++++ Exercise input

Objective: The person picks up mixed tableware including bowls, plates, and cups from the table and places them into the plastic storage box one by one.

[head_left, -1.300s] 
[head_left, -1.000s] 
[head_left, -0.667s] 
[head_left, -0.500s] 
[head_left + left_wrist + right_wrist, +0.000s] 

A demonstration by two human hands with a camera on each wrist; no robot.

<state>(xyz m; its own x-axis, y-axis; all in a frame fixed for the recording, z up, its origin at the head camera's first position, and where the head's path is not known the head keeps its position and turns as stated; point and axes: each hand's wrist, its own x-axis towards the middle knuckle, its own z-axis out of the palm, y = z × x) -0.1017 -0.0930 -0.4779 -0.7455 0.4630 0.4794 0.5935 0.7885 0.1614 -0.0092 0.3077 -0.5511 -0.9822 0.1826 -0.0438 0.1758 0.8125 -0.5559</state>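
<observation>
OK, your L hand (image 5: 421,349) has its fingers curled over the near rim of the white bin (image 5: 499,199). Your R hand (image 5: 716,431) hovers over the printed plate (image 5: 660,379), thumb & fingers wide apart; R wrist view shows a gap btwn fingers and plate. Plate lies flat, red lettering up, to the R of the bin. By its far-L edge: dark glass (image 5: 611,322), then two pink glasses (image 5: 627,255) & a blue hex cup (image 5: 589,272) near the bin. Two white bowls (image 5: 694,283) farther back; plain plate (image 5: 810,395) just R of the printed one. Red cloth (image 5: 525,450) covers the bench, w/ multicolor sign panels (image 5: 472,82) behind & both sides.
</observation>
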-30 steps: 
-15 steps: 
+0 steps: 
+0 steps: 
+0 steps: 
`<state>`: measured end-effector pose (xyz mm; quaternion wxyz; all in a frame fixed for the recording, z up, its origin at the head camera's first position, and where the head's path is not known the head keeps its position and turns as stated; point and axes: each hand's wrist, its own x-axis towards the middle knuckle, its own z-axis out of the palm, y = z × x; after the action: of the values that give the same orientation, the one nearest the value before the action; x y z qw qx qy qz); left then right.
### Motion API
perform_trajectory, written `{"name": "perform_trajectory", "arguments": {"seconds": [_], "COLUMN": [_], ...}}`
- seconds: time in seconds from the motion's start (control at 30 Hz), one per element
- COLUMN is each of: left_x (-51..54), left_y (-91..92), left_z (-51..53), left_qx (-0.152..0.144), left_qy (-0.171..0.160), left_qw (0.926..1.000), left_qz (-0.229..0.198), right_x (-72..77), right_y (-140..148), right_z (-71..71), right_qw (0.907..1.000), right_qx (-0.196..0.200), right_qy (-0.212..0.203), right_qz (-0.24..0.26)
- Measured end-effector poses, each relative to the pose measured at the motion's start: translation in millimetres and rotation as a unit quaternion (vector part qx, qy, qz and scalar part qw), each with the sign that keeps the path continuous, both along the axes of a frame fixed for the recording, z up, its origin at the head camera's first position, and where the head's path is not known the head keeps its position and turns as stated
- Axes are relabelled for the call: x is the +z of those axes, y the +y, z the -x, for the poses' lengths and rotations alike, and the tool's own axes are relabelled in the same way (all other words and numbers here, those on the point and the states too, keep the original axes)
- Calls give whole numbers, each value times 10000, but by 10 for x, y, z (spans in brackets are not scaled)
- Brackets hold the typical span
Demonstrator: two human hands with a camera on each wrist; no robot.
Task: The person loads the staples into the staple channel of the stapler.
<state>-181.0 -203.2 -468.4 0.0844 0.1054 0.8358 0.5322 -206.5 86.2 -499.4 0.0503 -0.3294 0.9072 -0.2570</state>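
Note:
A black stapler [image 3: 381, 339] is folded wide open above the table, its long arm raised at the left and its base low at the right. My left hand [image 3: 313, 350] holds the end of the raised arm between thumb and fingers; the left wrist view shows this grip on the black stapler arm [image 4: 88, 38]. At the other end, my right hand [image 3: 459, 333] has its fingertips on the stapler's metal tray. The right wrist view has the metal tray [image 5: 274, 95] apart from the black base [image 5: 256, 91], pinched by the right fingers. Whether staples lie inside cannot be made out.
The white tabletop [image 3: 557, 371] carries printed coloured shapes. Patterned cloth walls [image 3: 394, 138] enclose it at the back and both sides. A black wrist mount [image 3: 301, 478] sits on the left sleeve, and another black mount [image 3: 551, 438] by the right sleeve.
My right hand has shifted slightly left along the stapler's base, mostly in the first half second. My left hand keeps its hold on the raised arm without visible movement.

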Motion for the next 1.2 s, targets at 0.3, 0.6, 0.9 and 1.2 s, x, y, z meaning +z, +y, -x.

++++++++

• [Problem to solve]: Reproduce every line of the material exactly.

• [Answer section]:
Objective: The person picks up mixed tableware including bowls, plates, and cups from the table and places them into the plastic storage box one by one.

[head_left, -1.300s] 
[head_left, -1.000s] 
[head_left, -0.667s] 
[head_left, -0.500s] 
[head_left + left_wrist + right_wrist, +0.000s] 

A demonstration by two human hands with a camera on each wrist; no robot.

<state>(xyz m; its own x-axis, y-axis; all in a frame fixed for the recording, z up, its origin at the head camera's first position, and where the head's path is not known the head keeps its position and turns as stated; point and axes: each hand's wrist, its own x-axis towards the middle knuckle, its own z-axis out of the palm, y = z × x) -0.1017 -0.0930 -0.4779 -0.7455 0.4630 0.4794 0.5935 0.7885 0.1614 -0.0092 0.3077 -0.5511 -0.9822 0.1826 -0.0438 0.1758 0.8125 -0.5559</state>
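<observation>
OK, your L hand (image 5: 421,349) has its fingers curled over the near rim of the white bin (image 5: 499,199). Your R hand (image 5: 716,431) hovers over the printed plate (image 5: 660,379), thumb & fingers wide apart; R wrist view shows a gap btwn fingers and plate. Plate lies flat, red lettering up, to the R of the bin. By its far-L edge: dark glass (image 5: 611,322), then two pink glasses (image 5: 627,255) & a blue hex cup (image 5: 589,272) near the bin. Two white bowls (image 5: 694,283) farther back; plain plate (image 5: 810,395) just R of the printed one. Red cloth (image 5: 525,450) covers the bench, w/ multicolor sign panels (image 5: 472,82) behind & both sides.
</observation>
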-30 steps: 
-15 steps: 
+0 steps: 
+0 steps: 
+0 steps: 
`<state>`: measured end-effector pose (xyz mm; quaternion wxyz; all in a frame fixed for the recording, z up, its origin at the head camera's first position, and where the head's path is not known the head keeps its position and turns as stated; point and axes: each hand's wrist, its own x-axis towards the middle knuckle, its own z-axis out of the palm, y = z × x; after the action: of the values that give the same orientation, the one nearest the value before the action; x y z qw qx qy qz); left then right.
### Motion API
perform_trajectory, written `{"name": "perform_trajectory", "arguments": {"seconds": [_], "COLUMN": [_], ...}}`
- seconds: time in seconds from the motion's start (control at 30 Hz), one per element
- COLUMN is each of: left_x (-51..54), left_y (-91..92), left_z (-51..53), left_qx (-0.152..0.144), left_qy (-0.171..0.160), left_qw (0.926..1.000), left_qz (-0.229..0.198), right_x (-72..77), right_y (-140..148), right_z (-71..71), right_qw (0.907..1.000), right_qx (-0.196..0.200), right_qy (-0.212..0.203), right_qz (-0.24..0.26)
- Measured end-effector poses, each relative to the pose measured at the motion's start: translation in millimetres and rotation as a unit quaternion (vector part qx, qy, qz and scalar part qw), each with the sign that keeps the path continuous, both along the axes of a frame fixed for the recording, z up, its origin at the head camera's first position, and where the head's path is not known the head keeps its position and turns as stated
- Axes are relabelled for the call: x is the +z of those axes, y the +y, z the -x, for the poses' lengths and rotations alike, and the tool's own axes are relabelled in the same way (all other words and numbers here, those on the point and the states too, keep the original axes)
- Calls give whole numbers, each value times 10000, but by 10 for x, y, z (spans in brackets are not scaled)
- Brackets hold the typical span
Demonstrator: two human hands with a camera on each wrist; no robot.
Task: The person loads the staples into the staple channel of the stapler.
<state>-181.0 -203.2 -468.4 0.0844 0.1054 0.8358 0.5322 -206.5 86.2 -499.4 0.0503 -0.3294 0.9072 -0.2570</state>
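Note:
A black stapler [image 3: 381, 339] is folded wide open above the table, its long arm raised at the left and its base low at the right. My left hand [image 3: 313, 350] holds the end of the raised arm between thumb and fingers; the left wrist view shows this grip on the black stapler arm [image 4: 88, 38]. At the other end, my right hand [image 3: 459, 333] has its fingertips on the stapler's metal tray. The right wrist view has the metal tray [image 5: 274, 95] apart from the black base [image 5: 256, 91], pinched by the right fingers. Whether staples lie inside cannot be made out.
The white tabletop [image 3: 557, 371] carries printed coloured shapes. Patterned cloth walls [image 3: 394, 138] enclose it at the back and both sides. A black wrist mount [image 3: 301, 478] sits on the left sleeve, and another black mount [image 3: 551, 438] by the right sleeve.
My right hand has shifted slightly left along the stapler's base, mostly in the first half second. My left hand keeps its hold on the raised arm without visible movement.
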
Motion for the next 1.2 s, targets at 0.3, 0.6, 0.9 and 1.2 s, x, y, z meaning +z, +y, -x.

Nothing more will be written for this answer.